◆ **Work order**:
Only one stretch of the listing below is wanted. Give it again exactly, from the line with "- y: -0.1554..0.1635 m" through the line with "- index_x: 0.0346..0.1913".

◆ **Records shown**:
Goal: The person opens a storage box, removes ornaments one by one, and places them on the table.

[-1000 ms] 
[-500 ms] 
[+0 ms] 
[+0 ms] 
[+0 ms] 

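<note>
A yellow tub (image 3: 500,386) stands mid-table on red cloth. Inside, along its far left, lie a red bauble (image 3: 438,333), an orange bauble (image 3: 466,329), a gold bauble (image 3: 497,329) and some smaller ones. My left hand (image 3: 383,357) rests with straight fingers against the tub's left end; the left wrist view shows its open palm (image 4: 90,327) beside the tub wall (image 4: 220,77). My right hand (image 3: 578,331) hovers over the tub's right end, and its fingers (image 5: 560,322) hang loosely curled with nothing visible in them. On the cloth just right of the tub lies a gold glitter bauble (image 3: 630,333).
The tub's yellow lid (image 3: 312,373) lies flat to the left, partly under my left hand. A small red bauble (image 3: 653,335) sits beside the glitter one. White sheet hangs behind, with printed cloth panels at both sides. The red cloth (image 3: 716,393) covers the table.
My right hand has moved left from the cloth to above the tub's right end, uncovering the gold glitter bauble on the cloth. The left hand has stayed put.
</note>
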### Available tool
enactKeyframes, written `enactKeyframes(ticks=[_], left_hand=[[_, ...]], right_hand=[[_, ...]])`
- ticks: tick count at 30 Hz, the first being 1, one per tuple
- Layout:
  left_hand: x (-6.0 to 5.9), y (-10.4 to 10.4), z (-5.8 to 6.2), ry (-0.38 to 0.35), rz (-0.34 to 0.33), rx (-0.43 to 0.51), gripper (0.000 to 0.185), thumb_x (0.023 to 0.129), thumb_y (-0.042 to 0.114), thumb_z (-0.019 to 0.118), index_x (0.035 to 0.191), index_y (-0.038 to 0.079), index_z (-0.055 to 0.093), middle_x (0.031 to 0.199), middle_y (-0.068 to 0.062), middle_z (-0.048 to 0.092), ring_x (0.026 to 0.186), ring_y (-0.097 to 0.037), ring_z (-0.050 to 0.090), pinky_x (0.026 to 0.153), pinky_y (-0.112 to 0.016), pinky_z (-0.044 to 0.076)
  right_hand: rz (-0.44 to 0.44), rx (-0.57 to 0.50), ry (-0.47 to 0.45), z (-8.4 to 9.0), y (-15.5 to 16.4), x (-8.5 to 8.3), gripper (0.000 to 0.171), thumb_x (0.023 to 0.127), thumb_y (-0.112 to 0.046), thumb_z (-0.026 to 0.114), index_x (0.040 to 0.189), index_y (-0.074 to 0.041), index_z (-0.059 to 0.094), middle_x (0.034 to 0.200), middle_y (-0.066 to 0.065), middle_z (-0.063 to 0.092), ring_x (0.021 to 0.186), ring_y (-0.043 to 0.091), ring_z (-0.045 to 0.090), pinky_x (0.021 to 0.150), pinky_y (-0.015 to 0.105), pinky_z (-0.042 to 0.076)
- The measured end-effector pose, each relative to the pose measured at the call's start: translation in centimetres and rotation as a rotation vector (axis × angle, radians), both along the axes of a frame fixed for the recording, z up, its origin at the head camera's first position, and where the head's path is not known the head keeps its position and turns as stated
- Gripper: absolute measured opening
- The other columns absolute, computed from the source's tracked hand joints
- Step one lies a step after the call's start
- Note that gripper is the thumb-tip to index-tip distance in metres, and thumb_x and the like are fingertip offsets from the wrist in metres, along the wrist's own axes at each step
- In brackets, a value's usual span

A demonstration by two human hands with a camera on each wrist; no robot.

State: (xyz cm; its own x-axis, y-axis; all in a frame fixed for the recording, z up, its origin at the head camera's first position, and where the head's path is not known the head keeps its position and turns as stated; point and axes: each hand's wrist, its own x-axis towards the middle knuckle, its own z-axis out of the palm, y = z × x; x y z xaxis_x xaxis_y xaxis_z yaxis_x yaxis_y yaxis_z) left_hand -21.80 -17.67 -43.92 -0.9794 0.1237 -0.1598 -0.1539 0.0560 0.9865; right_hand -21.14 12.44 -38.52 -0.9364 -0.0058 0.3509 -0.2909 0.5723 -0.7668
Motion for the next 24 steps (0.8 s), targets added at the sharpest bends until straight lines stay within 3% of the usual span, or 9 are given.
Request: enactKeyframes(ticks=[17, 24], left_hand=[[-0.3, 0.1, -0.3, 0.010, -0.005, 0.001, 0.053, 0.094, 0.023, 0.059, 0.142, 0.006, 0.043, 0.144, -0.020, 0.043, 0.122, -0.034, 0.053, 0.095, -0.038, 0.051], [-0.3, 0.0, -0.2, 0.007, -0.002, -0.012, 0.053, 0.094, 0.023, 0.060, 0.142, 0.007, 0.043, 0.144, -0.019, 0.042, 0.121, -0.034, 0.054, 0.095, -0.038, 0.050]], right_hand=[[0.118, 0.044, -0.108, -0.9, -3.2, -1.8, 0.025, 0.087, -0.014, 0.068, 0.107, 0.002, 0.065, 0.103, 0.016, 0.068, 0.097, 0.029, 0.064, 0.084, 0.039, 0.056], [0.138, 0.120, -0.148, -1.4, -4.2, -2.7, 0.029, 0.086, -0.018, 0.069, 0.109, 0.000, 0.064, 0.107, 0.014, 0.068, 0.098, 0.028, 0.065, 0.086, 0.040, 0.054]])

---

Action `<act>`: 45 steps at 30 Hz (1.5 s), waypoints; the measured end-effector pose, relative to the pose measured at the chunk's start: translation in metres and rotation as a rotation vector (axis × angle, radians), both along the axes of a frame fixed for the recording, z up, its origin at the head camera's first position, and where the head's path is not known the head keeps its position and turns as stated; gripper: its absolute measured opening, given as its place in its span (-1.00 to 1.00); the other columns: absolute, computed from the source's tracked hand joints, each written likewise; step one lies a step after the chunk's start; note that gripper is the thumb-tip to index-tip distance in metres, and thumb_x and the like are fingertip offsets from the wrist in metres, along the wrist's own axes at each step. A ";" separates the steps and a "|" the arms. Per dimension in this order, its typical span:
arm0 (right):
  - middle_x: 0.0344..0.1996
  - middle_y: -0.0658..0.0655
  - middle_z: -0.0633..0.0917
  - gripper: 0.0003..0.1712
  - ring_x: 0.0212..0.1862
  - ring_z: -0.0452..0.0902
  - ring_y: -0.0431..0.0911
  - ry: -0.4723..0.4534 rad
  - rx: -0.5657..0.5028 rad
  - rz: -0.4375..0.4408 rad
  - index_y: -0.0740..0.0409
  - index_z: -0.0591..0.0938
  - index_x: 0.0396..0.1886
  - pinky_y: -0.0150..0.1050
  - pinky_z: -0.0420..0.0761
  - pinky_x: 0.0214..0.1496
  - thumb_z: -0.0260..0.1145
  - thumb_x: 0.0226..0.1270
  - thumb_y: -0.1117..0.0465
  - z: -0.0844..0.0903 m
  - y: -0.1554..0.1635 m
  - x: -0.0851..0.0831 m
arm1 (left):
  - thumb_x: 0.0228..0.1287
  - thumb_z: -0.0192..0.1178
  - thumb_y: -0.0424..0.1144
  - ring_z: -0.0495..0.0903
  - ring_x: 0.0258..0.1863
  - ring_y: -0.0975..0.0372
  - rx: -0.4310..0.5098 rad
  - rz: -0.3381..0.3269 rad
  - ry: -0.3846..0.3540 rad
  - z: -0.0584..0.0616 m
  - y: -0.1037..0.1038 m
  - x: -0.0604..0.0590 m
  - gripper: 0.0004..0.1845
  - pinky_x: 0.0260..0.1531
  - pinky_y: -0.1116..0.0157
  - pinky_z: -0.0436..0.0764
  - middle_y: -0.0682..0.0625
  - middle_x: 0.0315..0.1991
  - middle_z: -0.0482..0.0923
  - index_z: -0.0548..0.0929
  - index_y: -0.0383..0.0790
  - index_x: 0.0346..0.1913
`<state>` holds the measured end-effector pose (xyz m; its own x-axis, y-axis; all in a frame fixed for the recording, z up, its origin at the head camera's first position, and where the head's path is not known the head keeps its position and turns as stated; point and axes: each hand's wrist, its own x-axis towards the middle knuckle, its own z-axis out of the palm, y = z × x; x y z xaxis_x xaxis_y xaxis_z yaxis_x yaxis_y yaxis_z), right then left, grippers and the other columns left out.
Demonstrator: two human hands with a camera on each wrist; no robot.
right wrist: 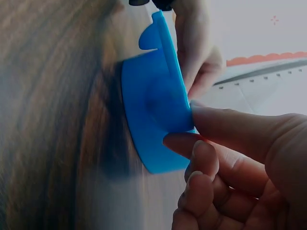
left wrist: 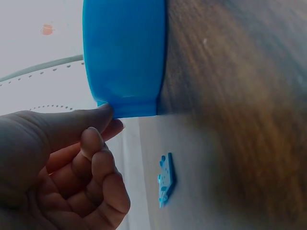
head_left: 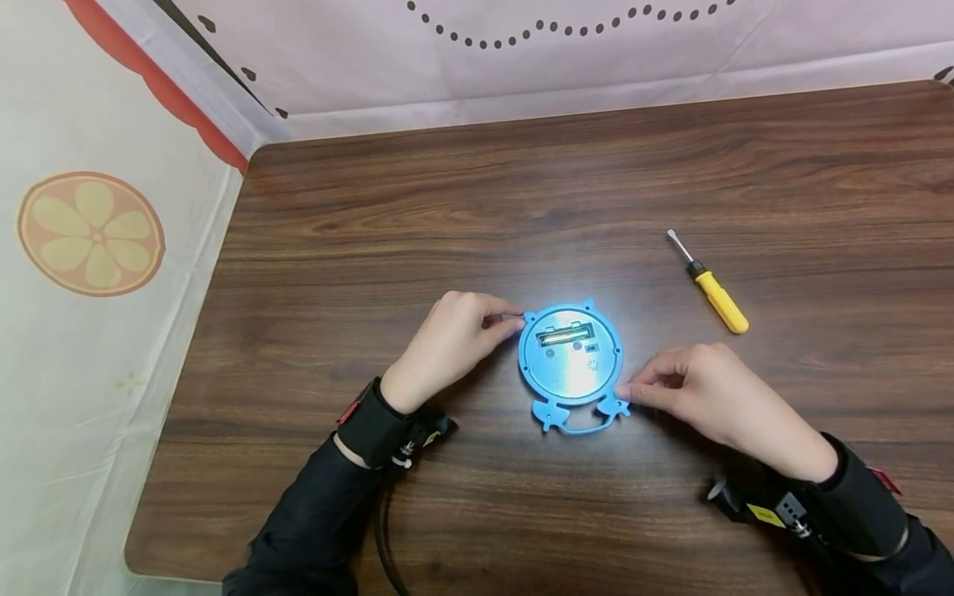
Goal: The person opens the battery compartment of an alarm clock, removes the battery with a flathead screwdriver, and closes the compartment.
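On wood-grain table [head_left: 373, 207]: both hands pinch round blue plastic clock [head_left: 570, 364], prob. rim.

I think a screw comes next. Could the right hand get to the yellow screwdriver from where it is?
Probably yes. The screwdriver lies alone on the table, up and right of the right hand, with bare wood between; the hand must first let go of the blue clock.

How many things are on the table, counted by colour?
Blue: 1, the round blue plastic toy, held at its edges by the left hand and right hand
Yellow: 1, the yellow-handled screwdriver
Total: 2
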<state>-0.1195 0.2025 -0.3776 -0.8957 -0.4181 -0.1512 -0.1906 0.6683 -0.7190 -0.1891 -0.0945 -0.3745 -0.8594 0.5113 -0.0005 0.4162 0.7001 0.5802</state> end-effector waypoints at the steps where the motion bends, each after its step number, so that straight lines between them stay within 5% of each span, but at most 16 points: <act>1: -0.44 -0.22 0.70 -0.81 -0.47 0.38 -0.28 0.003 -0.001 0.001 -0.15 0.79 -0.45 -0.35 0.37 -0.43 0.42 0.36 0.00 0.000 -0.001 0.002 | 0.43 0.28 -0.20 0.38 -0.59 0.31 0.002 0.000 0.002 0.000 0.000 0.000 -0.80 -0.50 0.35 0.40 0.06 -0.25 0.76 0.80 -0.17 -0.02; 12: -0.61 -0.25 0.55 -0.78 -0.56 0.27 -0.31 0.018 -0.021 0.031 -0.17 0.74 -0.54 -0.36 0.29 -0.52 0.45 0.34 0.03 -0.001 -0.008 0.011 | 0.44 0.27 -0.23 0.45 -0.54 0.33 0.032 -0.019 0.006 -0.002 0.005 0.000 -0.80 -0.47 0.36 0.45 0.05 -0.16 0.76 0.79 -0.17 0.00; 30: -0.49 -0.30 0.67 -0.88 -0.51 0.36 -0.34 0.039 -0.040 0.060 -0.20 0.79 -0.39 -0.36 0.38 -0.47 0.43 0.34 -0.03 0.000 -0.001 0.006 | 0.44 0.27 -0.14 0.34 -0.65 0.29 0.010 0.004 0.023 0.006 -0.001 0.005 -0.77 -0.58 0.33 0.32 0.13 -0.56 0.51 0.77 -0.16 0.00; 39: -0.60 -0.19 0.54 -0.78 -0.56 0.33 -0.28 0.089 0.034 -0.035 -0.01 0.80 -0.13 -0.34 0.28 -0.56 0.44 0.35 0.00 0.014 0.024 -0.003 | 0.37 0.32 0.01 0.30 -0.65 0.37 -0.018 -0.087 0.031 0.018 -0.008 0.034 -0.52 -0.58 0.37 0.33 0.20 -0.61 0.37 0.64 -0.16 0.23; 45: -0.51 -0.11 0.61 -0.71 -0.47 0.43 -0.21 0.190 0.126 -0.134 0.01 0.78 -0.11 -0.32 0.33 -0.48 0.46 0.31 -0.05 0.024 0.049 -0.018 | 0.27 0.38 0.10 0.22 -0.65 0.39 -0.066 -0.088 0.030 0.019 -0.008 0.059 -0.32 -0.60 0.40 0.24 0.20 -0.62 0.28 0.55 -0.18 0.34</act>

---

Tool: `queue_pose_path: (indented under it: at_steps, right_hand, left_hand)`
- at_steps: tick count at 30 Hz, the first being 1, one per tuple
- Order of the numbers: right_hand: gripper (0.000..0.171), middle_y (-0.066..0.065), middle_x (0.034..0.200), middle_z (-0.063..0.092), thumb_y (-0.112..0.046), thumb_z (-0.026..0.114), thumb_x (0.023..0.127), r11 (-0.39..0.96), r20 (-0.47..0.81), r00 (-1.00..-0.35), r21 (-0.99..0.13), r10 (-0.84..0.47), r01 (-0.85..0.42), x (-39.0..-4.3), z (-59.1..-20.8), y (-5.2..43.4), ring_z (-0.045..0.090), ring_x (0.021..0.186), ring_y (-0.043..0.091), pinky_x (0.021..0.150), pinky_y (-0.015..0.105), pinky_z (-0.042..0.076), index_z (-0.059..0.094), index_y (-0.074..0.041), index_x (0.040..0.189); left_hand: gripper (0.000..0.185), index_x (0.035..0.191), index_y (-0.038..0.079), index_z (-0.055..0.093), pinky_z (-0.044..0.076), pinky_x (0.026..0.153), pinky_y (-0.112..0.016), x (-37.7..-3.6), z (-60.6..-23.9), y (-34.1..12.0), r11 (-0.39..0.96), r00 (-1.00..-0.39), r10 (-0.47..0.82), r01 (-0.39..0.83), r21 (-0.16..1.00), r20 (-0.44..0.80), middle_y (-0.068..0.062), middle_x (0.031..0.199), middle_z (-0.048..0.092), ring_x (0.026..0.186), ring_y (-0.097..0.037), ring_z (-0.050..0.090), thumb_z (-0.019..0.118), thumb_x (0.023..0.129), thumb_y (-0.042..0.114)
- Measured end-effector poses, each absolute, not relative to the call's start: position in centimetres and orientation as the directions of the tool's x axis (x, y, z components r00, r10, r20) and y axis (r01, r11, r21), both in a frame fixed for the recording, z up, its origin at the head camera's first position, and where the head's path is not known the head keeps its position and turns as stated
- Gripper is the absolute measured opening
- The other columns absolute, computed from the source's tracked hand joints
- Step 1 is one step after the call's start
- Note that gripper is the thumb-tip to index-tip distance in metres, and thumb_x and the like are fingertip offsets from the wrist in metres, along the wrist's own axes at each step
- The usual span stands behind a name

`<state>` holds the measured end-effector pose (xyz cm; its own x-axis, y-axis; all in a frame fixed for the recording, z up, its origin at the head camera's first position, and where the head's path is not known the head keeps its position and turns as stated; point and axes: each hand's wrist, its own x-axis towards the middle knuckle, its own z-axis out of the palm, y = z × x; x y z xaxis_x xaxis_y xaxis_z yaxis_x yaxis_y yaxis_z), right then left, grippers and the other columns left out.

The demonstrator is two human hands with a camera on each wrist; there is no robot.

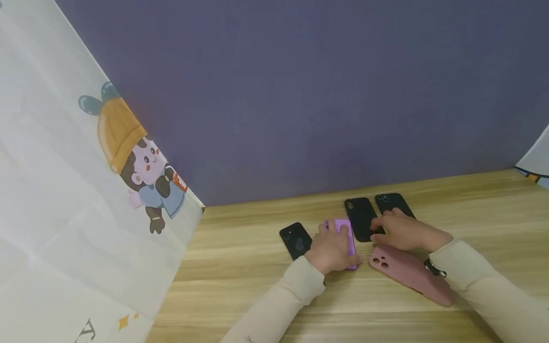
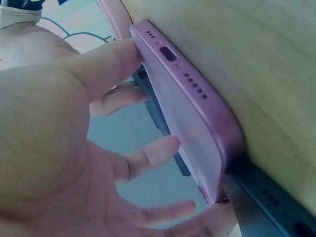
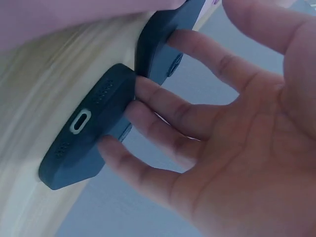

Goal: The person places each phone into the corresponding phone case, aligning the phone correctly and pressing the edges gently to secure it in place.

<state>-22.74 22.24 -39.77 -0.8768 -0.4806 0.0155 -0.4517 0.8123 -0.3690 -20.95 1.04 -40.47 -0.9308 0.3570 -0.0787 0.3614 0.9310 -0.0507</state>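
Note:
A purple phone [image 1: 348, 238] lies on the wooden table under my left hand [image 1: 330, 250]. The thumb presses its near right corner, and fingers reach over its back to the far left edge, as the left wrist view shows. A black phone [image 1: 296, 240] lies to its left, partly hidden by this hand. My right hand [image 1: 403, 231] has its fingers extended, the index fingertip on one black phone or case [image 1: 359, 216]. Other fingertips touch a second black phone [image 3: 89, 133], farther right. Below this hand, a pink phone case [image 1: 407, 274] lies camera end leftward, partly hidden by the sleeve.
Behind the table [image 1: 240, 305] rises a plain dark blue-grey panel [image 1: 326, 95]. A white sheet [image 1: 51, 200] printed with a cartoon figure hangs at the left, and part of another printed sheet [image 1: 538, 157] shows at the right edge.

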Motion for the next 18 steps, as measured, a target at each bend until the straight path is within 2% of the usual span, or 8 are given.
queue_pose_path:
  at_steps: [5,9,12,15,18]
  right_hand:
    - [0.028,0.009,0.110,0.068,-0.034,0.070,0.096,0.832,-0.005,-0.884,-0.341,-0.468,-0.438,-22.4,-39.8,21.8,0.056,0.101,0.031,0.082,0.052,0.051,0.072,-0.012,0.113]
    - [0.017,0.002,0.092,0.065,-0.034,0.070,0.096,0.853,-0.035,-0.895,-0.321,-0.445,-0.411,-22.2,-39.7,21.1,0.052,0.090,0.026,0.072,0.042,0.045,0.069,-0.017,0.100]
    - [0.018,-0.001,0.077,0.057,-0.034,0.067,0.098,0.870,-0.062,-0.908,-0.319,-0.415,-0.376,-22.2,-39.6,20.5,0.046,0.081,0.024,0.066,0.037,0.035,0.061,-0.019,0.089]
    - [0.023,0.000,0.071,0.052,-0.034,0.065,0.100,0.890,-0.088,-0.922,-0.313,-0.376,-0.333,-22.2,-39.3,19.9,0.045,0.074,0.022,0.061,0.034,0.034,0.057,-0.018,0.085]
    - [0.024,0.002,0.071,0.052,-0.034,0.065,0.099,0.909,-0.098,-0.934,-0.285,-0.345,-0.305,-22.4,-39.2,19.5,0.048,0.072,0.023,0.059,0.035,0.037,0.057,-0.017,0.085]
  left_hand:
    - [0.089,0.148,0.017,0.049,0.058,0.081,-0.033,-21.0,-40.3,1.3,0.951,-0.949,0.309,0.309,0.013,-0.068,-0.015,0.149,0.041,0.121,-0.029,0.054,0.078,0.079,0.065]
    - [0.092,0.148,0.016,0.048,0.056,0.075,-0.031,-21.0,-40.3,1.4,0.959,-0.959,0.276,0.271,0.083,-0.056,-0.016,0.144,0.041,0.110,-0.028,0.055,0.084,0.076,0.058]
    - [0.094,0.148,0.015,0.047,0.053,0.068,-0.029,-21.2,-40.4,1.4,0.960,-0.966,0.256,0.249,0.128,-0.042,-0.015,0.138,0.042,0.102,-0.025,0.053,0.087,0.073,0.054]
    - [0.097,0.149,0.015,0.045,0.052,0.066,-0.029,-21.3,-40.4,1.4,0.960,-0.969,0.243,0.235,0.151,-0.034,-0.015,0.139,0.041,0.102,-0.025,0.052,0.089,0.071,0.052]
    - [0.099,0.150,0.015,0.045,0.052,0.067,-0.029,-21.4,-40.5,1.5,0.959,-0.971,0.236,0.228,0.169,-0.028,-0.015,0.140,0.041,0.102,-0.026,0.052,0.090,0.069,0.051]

◆ **Solution**:
  - y: -0.1554..0.1635 m
  - x: -0.0851..0.0831 m
arm1 (left):
  - thumb_x: 0.0228..0.1287
  - thumb_z: -0.0192..0.1178
  - thumb_y: -0.0424..0.1144
  - ring_z: -0.0495..0.0903
  - ring_x: 0.0258..0.1863
  - ring_y: -0.0975..0.0372
  - rx: -0.4310..0.5098 rad
  - rz: -0.3381..0.3269 rad
  - ry: -0.3846..0.3540 rad
  - z: -0.0584..0.0616 m
  - y: -0.1037..0.1038 m
  - x: -0.0604..0.0590 m
  - gripper: 0.0004..0.1845
  - pinky_x: 0.0260..0.1531
  - pinky_y: -0.1116..0.0157
  - pinky_z: -0.0436..0.0764
  - middle_y: -0.0682..0.0625
  - middle_x: 0.0315..0.1991
  - middle_z: -0.0482..0.0923
  - index_z: -0.0548..0.0929
  - index_y: -0.0383..0.0790
  - index_x: 0.0346..0.1913

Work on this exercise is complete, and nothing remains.